M3 or S4, either way you'll be happy. Its all in what you like and what your needs are. I liked the idea of 4 wheel drive (quatro), 4 doors & a stealthy sort of look.  

Milltek catback exhaust going in this weekend.
19" wheels & adjustable coil overs going on by the summer.


----------



## LLKZ16 (Jan 1, 2000)

Bruce5 said:


> *Kelly,
> I am envious of your car.
> My 330i is great but I just want faster.
> I found a super-charger kit that will "turn your 330i into an M3"
> ...


Go for the S4 like Kelly.

The all wheel drive will be a plus for the East Coast weather you get.


----------



## Bruce5 (Jul 27, 2003)

I just happen to be looking at a particular Road and Track that I am sure Kelly has read. It is the Dec 03 issue and it features the S4 vs the M3 vs the C32 AMG. I am not ready to buy yet.... just dreaming right now. Hopefully I will not need the a car for the east coast weather .... I phone interview for a job in So Cal tmrw. If I get the job and then get out there....then it will be new car time. 
.
Keep your fingers crossed guys.
.
By the way, the S4 won the contest.


----------



## MoTheMan (May 24, 2003)

*GOOD LUCK BRUCE!*


----------



## Ganz (Nov 23, 2003)

*Exhaust*

Hey Poker, how'd the cat-back work out for you?


----------



## poker (Dec 11, 1997)

excellent!
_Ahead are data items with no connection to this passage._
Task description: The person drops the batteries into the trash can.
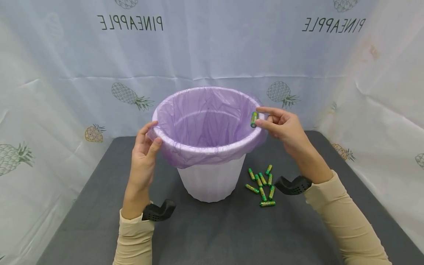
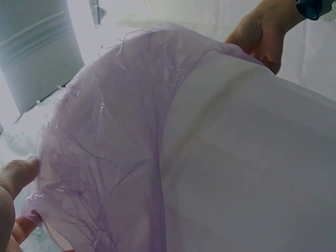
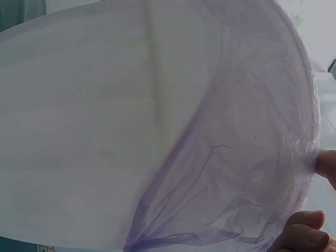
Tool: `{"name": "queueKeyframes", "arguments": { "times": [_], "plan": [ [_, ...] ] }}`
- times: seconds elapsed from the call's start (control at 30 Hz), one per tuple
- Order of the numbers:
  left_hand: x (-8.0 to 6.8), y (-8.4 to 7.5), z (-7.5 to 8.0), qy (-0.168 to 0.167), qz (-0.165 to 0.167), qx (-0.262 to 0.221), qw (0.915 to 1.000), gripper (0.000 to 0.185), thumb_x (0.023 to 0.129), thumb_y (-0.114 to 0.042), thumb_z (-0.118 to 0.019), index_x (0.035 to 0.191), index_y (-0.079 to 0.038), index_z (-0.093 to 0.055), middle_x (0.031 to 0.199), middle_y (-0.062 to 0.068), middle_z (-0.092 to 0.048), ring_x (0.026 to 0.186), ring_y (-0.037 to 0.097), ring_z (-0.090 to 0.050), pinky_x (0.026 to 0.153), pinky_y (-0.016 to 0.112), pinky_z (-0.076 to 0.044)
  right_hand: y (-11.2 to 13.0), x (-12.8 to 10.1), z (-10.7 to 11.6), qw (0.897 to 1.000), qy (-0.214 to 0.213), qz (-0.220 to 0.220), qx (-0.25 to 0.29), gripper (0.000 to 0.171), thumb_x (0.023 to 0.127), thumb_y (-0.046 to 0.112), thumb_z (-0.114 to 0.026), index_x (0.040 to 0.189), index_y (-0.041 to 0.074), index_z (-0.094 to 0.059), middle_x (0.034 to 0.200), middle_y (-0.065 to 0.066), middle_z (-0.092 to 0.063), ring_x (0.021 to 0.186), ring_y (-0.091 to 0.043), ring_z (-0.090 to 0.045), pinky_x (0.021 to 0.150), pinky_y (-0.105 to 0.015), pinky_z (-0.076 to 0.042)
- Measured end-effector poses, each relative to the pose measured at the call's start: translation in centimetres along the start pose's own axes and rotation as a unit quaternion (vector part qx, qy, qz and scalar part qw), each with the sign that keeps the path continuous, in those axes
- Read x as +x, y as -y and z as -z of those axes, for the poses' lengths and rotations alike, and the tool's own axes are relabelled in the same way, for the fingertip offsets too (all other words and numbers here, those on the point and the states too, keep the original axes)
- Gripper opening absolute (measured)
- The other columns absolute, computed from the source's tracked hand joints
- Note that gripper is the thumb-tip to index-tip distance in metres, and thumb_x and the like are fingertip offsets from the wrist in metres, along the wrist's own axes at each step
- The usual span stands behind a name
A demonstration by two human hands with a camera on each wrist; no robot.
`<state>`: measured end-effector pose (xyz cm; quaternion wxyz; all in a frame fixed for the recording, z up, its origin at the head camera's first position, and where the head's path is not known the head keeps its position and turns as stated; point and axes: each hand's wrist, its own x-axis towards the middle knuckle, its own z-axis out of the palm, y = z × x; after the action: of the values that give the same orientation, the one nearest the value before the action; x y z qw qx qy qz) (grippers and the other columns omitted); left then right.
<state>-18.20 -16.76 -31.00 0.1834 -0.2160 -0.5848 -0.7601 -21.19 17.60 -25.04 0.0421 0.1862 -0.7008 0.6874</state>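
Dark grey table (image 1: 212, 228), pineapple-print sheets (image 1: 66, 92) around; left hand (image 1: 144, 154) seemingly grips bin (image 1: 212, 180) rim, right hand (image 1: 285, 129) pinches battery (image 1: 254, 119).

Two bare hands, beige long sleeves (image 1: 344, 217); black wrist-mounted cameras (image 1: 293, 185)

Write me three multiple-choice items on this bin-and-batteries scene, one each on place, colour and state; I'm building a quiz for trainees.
1. Where do the loose batteries lie?
A. inside the bin
B. on the grey table beside the bin
C. in the left hand

2. What colour is the bin liner?
A. purple
B. black
C. yellow

3. What does the right hand do?
A. rests flat on the table
B. pinches a battery at the rim
C. hangs idle

Key: B, they lie by the bin's base; A, pale purple plastic; B, fingertips grip it.
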Motion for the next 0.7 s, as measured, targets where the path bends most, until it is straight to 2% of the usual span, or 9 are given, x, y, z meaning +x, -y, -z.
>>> {"name": "queueKeyframes", "arguments": {
  "times": [0.17, 0.33, 0.6, 0.7],
  "plan": [
    [0.0, 0.0, -0.1, -0.001, -0.001, -0.002, 1.0, 0.037, 0.097, -0.013, -0.054, 0.133, -0.022, -0.048, 0.111, -0.005, -0.051, 0.104, 0.005, -0.048, 0.095, 0.019, -0.039, -0.3, -0.3, 0.3, 1.0, -0.003, 0.005, 0.01, 0.03, 0.089, 0.002, -0.064, 0.116, 0.015, -0.066, 0.057, 0.009, -0.041, 0.051, -0.012, -0.025, 0.059, -0.034, -0.016],
    [0.0, 0.0, -0.1, 0.0, -0.003, -0.004, 1.0, 0.037, 0.098, -0.013, -0.054, 0.133, -0.021, -0.048, 0.112, -0.004, -0.052, 0.105, 0.006, -0.049, 0.095, 0.019, -0.039, -1.2, -0.8, 1.1, 0.999, -0.027, 0.014, 0.014, 0.028, 0.09, 0.002, -0.062, 0.115, 0.015, -0.065, 0.056, 0.009, -0.042, 0.051, -0.012, -0.026, 0.058, -0.034, -0.017],
    [-0.1, -0.1, -0.2, -0.001, 0.004, -0.002, 1.0, 0.037, 0.098, -0.013, -0.053, 0.133, -0.021, -0.047, 0.111, -0.006, -0.052, 0.105, 0.006, -0.048, 0.095, 0.02, -0.038, -4.5, -2.4, 2.8, 0.997, -0.066, 0.023, 0.015, 0.026, 0.092, 0.005, -0.061, 0.117, 0.01, -0.065, 0.054, 0.009, -0.042, 0.05, -0.012, -0.028, 0.059, -0.034, -0.019],
    [0.0, -0.1, -0.2, 0.0, 0.004, 0.001, 1.0, 0.037, 0.098, -0.014, -0.053, 0.134, -0.022, -0.047, 0.11, -0.006, -0.052, 0.105, 0.006, -0.048, 0.096, 0.02, -0.038, -6.0, -3.0, 3.4, 0.996, -0.083, 0.027, 0.005, 0.025, 0.092, 0.004, -0.062, 0.115, 0.013, -0.067, 0.053, 0.01, -0.042, 0.049, -0.012, -0.028, 0.058, -0.034, -0.019]
  ]
}}
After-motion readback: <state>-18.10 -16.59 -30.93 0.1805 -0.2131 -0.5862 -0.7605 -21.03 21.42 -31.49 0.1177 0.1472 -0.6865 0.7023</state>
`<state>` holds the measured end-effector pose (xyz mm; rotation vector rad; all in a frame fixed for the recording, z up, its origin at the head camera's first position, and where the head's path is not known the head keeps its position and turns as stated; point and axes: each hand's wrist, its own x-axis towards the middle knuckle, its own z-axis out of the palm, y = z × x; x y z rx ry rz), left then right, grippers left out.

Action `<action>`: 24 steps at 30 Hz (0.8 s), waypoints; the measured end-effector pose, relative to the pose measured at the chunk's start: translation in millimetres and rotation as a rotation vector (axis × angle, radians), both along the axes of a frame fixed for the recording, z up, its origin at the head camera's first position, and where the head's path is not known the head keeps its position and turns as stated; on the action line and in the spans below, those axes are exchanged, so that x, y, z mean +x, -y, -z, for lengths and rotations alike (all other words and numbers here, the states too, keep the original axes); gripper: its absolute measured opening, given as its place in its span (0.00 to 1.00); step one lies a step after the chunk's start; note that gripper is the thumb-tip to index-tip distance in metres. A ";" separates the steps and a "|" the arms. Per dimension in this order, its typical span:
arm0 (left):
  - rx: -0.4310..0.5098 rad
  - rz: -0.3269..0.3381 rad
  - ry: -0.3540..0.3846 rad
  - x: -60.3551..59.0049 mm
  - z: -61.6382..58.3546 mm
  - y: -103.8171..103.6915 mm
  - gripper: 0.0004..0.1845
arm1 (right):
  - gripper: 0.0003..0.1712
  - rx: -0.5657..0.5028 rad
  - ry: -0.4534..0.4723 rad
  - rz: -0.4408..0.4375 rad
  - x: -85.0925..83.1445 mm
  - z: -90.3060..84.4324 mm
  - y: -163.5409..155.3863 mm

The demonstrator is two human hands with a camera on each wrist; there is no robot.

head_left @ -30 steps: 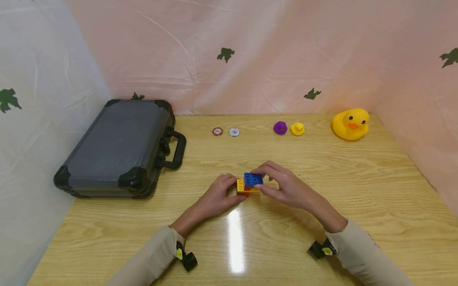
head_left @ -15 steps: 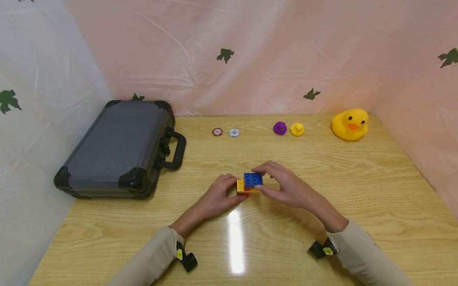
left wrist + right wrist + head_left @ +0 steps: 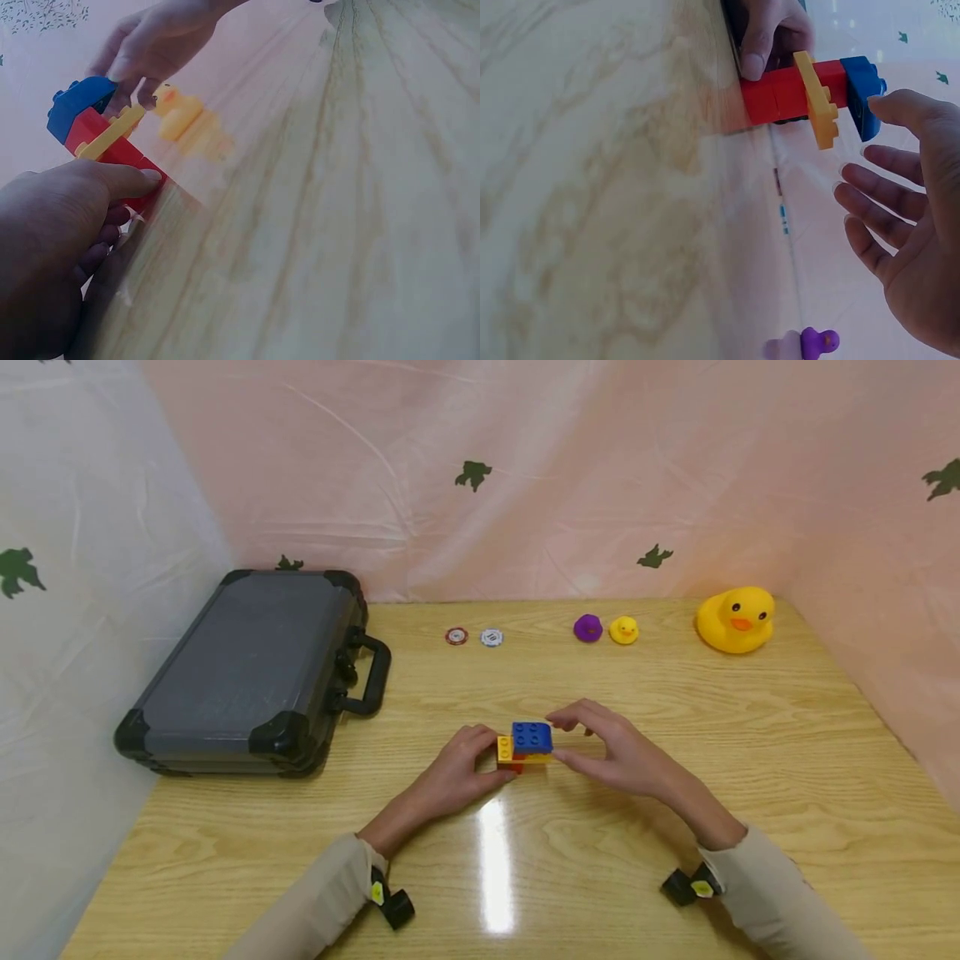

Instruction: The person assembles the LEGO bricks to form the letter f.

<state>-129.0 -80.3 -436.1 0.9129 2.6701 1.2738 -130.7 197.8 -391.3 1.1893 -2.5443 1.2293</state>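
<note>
A small stack of toy building bricks stands on the wooden table in front of me. Red bricks (image 3: pixel 769 96) form its base, a thin yellow plate (image 3: pixel 819 105) lies across them, and another red brick (image 3: pixel 829 81) sits above that. On top is a blue brick (image 3: pixel 532 737) with a curved end facing right. My left hand (image 3: pixel 453 772) grips the red base from the left, thumb in front. My right hand (image 3: pixel 618 752) is just right of the blue brick, fingers spread apart and nothing held; its thumb tip is right at the blue brick's edge.
A grey case (image 3: pixel 240 668) with black corners and handle lies at the left. Along the back are a red chip (image 3: pixel 456 636), a white chip (image 3: pixel 491 637), a purple duck (image 3: pixel 588 628), a small yellow duck (image 3: pixel 623 630) and a large yellow duck (image 3: pixel 737 621).
My right hand has let go of the blue brick and moved a little to the right. The brick stays on top of the stack. My left hand has kept its grip.
</note>
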 end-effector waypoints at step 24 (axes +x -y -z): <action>0.002 0.010 -0.017 -0.6 0.9 -0.3 0.18 | 0.18 0.019 0.142 0.007 -0.6 18.1 6.6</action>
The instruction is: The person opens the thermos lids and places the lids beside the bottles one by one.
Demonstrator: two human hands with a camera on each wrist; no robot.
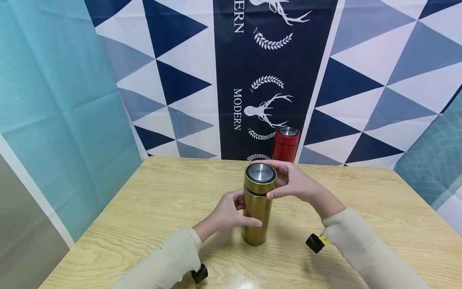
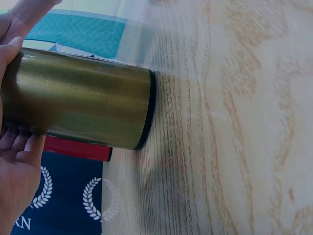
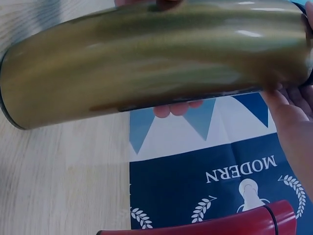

Made by Milltek Sport. Added 20HP & 18 ft/lbs more torque but not much louder than stock. Deeper tone without the loudness. Exactly what I was looking for.

Link below is a supercharged S4 for those with very deep pockets

(550HP!)

http://www.rennsport.com/forums/showthread.php?s=&threadid=2078&highlight=S4


----------